De Carvalho et al. (2019) abordam o planejamento estratégico para a implementação de programas de educação ambiental em áreas verdes urbanas, demonstrando como as ações planejadas, com objetivos claros e metas específicas, podem alcançar resultados duradouros na conservação da biodiversidade. A pesquisa mostra que o engajamento da comunidade e a participação ativa dos moradores nas atividades de educação ambiental são fatores decisivos para o sucesso de programas voltados para a sustentabilidade. A conclusão é clara: a educação ambiental não deve ser tratada apenas como uma atividade esporádica, mas como uma prática contínua e integrada à realidade cotidiana da população urbana.
Em comparação com os estudos realizados, os resultados deste estudo confirmam a hipótese de que a educação ambiental tem um impacto na sensibilização das populações urbanas para a conservação da biodiversidade. No entanto, também ficou claro que existem desafios a serem superados, como a falta de recursos, a desigualdade no acesso à educação de qualidade e a resistência de algumas comunidades. As estratégias mais eficientes são aquelas que combinam conhecimento teórico e prático, envolvendo diretamente os participantes nas ações de preservação, seja em atividades de campo, seja em ações de mobilização comunitária.
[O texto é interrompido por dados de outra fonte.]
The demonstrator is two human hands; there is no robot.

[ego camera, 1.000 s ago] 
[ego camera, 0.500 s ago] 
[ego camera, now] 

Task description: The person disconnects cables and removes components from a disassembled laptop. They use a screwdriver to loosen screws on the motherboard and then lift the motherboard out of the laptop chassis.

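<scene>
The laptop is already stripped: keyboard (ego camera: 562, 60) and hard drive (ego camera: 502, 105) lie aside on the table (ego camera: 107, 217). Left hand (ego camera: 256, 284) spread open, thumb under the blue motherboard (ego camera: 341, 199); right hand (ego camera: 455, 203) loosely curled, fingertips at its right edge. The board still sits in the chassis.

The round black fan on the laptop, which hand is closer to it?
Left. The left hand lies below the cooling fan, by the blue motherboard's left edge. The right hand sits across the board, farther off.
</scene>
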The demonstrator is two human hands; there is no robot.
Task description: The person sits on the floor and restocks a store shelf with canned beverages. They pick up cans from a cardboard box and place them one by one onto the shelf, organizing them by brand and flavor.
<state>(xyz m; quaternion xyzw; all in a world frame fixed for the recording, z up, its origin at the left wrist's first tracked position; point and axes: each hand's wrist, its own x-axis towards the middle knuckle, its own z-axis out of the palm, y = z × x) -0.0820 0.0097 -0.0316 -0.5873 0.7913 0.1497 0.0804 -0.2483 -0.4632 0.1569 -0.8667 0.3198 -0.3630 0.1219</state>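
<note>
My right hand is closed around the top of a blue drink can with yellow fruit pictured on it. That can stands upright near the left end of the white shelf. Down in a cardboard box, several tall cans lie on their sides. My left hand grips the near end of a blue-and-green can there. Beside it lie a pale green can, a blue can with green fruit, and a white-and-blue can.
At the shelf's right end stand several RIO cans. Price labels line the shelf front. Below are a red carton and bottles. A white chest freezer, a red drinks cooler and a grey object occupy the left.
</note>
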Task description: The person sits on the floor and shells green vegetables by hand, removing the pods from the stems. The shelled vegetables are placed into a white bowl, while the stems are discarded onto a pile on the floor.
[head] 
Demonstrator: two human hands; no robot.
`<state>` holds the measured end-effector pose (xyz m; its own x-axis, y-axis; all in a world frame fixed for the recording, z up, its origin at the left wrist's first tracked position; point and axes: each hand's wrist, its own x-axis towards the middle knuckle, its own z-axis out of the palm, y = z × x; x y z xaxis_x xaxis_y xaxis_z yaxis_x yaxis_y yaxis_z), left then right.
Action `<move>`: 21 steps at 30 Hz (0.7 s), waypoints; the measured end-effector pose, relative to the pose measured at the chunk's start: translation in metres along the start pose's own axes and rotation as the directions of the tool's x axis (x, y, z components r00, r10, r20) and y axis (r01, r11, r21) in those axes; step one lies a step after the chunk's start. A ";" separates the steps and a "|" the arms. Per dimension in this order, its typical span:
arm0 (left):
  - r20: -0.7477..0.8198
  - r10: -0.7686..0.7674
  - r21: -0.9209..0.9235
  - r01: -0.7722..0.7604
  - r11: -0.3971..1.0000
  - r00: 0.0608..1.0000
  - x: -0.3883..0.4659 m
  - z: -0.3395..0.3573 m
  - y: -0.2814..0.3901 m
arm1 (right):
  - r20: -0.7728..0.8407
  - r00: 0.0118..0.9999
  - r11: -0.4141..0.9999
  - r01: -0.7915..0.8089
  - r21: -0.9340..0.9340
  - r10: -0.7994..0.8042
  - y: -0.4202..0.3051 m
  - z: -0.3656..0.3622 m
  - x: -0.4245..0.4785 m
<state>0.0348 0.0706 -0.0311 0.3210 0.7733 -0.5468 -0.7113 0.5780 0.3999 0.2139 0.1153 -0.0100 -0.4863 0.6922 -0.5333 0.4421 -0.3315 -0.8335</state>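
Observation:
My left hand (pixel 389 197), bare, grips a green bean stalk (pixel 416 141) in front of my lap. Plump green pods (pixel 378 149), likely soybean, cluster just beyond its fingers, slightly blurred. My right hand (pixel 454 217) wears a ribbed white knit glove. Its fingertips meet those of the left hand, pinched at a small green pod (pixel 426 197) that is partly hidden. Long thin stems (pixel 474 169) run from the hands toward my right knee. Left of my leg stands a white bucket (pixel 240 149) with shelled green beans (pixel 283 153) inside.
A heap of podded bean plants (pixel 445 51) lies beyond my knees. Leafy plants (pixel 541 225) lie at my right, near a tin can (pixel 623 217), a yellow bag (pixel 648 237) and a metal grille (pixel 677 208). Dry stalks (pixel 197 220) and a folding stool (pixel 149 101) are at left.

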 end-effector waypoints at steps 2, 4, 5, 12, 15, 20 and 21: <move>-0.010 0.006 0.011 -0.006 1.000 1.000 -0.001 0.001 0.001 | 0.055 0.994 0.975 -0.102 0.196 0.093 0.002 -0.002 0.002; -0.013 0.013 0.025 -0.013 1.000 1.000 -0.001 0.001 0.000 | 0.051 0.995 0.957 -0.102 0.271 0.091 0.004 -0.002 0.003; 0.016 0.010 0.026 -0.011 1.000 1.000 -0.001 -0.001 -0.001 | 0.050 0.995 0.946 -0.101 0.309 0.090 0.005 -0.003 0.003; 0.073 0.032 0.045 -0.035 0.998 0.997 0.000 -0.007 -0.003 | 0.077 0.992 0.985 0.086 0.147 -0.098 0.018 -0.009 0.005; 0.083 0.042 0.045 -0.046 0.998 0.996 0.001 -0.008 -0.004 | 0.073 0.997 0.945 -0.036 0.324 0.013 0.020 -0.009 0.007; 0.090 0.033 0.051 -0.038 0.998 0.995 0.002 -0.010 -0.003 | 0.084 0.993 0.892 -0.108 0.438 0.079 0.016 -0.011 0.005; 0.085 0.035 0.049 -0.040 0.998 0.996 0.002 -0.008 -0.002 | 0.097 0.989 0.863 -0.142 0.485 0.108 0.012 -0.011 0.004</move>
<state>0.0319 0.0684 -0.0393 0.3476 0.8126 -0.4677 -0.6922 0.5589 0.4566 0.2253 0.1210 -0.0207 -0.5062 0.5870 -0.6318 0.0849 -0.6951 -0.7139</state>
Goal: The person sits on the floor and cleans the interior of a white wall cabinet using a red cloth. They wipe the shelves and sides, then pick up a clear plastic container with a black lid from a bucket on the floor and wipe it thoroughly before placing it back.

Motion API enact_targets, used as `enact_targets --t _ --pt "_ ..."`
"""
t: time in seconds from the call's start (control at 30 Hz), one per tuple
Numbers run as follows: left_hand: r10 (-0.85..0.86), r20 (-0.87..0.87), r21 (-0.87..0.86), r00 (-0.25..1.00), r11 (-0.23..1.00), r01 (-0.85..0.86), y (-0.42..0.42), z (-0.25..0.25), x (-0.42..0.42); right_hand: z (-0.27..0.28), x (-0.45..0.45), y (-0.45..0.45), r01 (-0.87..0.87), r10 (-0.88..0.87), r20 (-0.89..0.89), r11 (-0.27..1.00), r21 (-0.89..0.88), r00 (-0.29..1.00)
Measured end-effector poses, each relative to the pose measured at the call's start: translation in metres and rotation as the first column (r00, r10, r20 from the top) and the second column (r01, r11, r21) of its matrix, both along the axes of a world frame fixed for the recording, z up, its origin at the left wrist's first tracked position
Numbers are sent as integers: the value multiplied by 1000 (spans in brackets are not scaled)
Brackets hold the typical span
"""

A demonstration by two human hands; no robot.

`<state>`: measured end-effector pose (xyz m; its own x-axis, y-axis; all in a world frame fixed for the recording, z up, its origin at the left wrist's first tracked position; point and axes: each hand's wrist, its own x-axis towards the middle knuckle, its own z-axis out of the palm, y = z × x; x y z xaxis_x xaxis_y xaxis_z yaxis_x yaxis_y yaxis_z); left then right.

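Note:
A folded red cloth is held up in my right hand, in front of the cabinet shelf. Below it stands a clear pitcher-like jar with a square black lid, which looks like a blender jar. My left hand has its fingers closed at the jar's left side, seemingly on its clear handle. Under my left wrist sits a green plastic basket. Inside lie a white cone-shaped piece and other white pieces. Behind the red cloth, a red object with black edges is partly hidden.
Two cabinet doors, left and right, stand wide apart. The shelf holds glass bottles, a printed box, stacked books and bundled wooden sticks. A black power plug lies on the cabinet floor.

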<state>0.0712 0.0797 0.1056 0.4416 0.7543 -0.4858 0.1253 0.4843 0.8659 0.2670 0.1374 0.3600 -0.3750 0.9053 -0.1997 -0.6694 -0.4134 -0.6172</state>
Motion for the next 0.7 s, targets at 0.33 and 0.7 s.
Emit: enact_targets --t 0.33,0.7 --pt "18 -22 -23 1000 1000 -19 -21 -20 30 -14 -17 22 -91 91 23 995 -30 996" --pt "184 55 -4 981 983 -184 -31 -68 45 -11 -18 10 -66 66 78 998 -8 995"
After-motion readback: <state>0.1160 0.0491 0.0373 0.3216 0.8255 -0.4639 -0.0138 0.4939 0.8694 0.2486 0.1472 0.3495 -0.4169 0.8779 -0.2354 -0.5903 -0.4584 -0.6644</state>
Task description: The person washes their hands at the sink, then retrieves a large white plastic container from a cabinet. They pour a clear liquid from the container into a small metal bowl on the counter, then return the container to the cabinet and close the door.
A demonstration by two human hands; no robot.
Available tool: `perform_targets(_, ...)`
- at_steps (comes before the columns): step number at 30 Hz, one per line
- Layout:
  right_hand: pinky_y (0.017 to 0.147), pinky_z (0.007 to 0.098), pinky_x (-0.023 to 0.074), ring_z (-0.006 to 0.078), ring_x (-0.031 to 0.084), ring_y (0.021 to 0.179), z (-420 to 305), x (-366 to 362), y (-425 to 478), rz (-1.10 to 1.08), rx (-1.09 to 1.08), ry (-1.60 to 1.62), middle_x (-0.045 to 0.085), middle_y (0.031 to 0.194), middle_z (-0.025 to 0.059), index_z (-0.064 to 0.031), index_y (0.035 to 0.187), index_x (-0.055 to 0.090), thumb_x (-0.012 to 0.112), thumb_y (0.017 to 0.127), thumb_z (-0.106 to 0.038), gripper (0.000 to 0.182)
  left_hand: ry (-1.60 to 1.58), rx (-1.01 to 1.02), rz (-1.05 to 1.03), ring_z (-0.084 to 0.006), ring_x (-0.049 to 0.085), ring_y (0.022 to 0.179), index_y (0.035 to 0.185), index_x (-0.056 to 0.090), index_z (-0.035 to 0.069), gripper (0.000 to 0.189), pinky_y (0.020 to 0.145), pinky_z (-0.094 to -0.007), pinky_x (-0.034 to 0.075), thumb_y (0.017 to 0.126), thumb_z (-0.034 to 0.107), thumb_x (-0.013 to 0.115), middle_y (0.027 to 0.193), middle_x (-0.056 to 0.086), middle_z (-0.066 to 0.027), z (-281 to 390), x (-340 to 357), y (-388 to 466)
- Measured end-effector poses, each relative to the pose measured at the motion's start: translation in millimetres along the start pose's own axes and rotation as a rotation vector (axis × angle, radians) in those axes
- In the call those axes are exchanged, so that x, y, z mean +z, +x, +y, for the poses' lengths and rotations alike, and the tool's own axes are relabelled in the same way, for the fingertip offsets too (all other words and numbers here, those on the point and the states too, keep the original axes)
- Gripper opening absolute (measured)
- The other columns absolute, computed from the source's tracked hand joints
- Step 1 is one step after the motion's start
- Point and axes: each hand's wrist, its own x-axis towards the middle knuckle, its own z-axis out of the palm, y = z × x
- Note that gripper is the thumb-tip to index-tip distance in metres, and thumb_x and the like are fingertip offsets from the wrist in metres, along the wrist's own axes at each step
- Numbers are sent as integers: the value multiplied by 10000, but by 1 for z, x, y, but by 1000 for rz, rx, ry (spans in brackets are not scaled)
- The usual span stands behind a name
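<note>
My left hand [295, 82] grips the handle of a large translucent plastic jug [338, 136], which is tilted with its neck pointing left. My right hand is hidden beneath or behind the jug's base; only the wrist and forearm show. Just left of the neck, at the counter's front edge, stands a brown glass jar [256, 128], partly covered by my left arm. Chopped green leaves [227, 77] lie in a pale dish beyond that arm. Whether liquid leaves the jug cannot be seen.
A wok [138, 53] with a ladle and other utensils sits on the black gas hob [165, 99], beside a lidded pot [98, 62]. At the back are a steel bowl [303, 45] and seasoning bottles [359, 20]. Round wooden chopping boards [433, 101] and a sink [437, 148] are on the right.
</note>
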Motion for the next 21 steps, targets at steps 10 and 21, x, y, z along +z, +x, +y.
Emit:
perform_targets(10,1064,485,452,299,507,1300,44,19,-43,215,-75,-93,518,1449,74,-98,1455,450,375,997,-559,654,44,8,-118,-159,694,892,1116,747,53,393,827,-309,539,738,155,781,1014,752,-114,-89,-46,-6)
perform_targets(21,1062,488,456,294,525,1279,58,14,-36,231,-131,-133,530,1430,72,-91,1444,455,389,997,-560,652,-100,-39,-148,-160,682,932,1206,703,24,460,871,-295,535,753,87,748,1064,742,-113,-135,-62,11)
Em síntese, os resultados dos estudos analisados apontam que a educação ambiental é, de fato, uma ferramenta poderosa na preservação da biodiversidade em áreas urbanas. No entanto, é fundamental que as políticas públicas e os projetos educacionais sejam mais integrados, garantindo que a educação ambiental chegue a todas as camadas da sociedade, promovendo uma transformação social que possa, de fato, contribuir para a conservação dos recursos naturais nas cidades. A continuação da pesquisa nessa área é essencial para o aprimoramento das estratégias educacionais e para o fortalecimento da conscientização ambiental nas futuras gerações.
CONSIDERAÇÕES FINAIS
Este estudo visou destacar a importância da educação ambiental na conservação da biodiversidade em áreas urbanas, evidenciando suas estratégias e práticas eficazes. Os resultados indicam que a educação ambiental, quando bem aplicada, é essencial para sensibilizar a população sobre a preservação ambiental, com destaque para programas educativos, trilhas interpretativas e o envolvimento direto da comunidade. A pesquisa também mostrou que a integração dessas práticas no contexto escolar e urbano pode gerar impactos positivos de longo prazo.
Embora tenha sido possível identificar limitações, como a necessidade de maior colaboração entre setores da sociedade, o estudo destaca a contribuição da educação ambiental na construção de uma cultura de respeito à natureza. Para futuras pesquisas, sugerem-se a exploração do uso de tecnologias digitais na educação ambiental e a análise do impacto de programas na redução de conflitos urbanos. Assim, a educação ambiental emerge como uma ferramenta fundamental para a conservação da biodiversidade nas cidades.